Posted: August 21, 2010 in Opinion...

by: Angelito G. Belmonte

What does Information and Technology (ICT) in education consists?  According to world bank, it consist of hardware, software, network media for the collection, storage, processing, transmission and presentation of information (via text and images), as well as related services.

Through the years, ICT increase in demand and become a personalized commodity. The environment which people are operating is becoming more and more based on information and communication technology. The World Wide Web (WWW) services become the playing ground for the conceptualization of the internet. This gain advantage in bringing ICT to ordinary people and in education. Because of its affordability and availability, new generations techno-economic innovations in our society was triggered (Castells, 1996). Few more years, all sectors  in our society will changed the way they operate because of ICT.

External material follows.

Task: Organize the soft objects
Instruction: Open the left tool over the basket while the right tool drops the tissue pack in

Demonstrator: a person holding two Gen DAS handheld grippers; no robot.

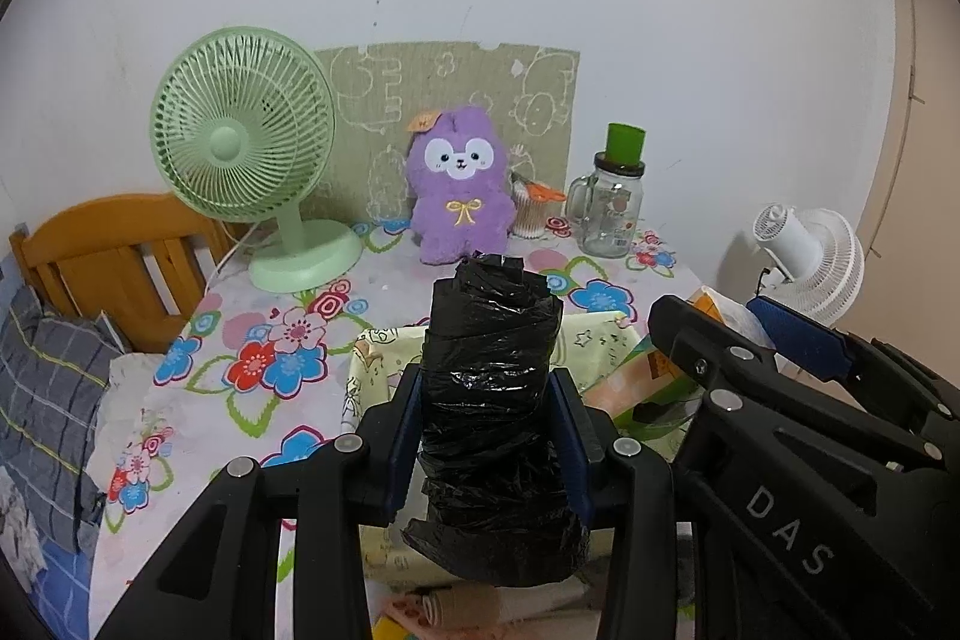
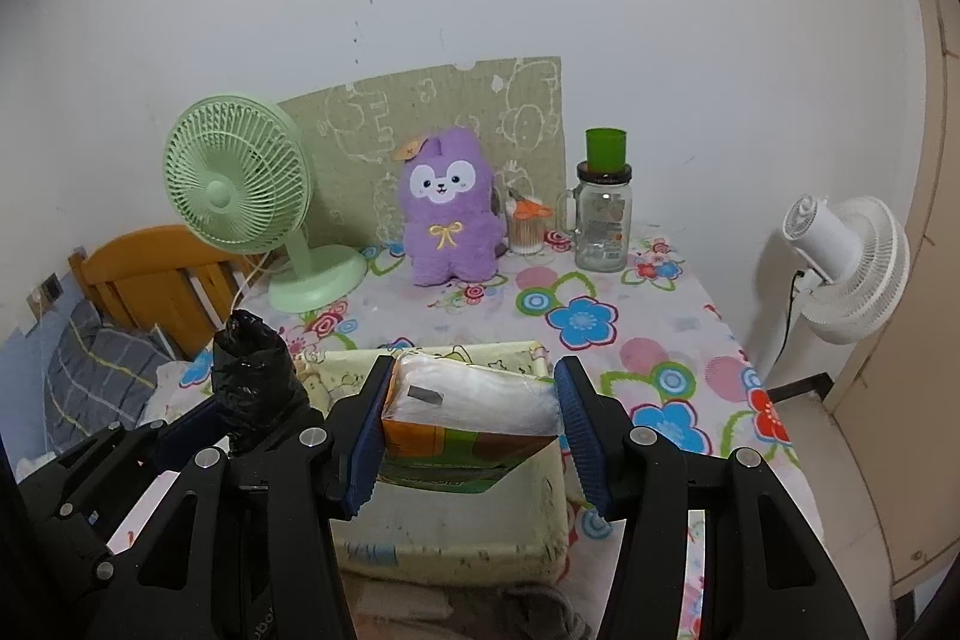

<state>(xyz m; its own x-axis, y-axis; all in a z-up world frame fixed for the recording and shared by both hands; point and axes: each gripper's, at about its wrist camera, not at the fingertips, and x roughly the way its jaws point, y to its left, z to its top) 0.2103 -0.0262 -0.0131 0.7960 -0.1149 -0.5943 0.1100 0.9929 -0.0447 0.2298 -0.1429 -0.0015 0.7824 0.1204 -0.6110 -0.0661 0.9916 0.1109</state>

What do we actually know about this change and how is the education system part of this change? Is current educational research in educational applications of ICT able to help us to solve new problems related to education and ICT?

ICT has also been a driving force for globalization, but it has also divided the world into those who have and those who have not, information rich and information poor (Dutton et al., 1996). The “digital divide” is not only dividing people  in terms of availability of ICT but also in terms of the availability of education and wealth. As part of this development, education system all over the world are trying to cope with these changes and sometimes even trying to lead the change.

The development is clearly manifested as an explicitly developing and policy-based approached at different levels of the education system. This approach concerned primarily with issues such as equity of access (educational policy), curriculum relevance in technology (technology and technology education as subject), methodological development in technology (ICT learning)  and cultural sensitivity (cultural globalization) (Farrel, 1999). In an article written by Williams (1997), technology can be seen merely as a social product rather than a technology which is separate from society. Each step on the way to developing new technologies is connected to social, economic, and political factors.

According to Alasuutari and Ruuska (1999) these global processes can be understood only from the co-existence of the uncontrollable economic development, its cultural consequences and the policy-based  development related to these phenomena. These processes are influencing the education system at the same time, but not necessarily in the same direction. Therefore, it is important to analyze these perspectives together in order to gain more comprehensive understanding of what kind of changes ICT is bringing along to the education system globally (http: Hercules.oulu.fishbn/html)

A problem with integrating ICT into learning worldwide is that the teachers consider their skills insufficient – regardless of the actual level of training they have received in ICT and education. This may also be an implication of the individualistic approach in teacher development, which has concentrated on the skills of teachers – not on the dynamics of change in schools and education system.

The use of ICTs in the classroom or in distance education does not diminish the role of the teacher; neither does it automatically change teaching practices. Experience has shown that a variety of support and enabling mechanisms must be implemented to optimize teacher use of ICTs. While traditional teacher leadership skills and practices are still important, teachers must also have access to relevant, timely, and on-going professional development. They must have the time and resources to explore this new knowledge base and develop new skills.

Support of school administrators and, in some cases, the community, is critical if ICTs are to be used effectively. In addition, teachers must have adequate access to functioning computers (or other technologies) and sufficient technical support. Shifting pedagogies, redesigning curriculum and assessment tools, and providing more autonomy to local schools all contribute to the optimal use of ICTs in education.

References:

World Bank (2010). ICT and Education- Key Issues.

Retrieved  August 21, 2010, http://go.worldbank.org/M60HG493A0

Vega, Violeta A; Prieto, Nelia G. & Carreon Myrna L. (2006). Social dimensions of education. Manila: Lorimar Publishing.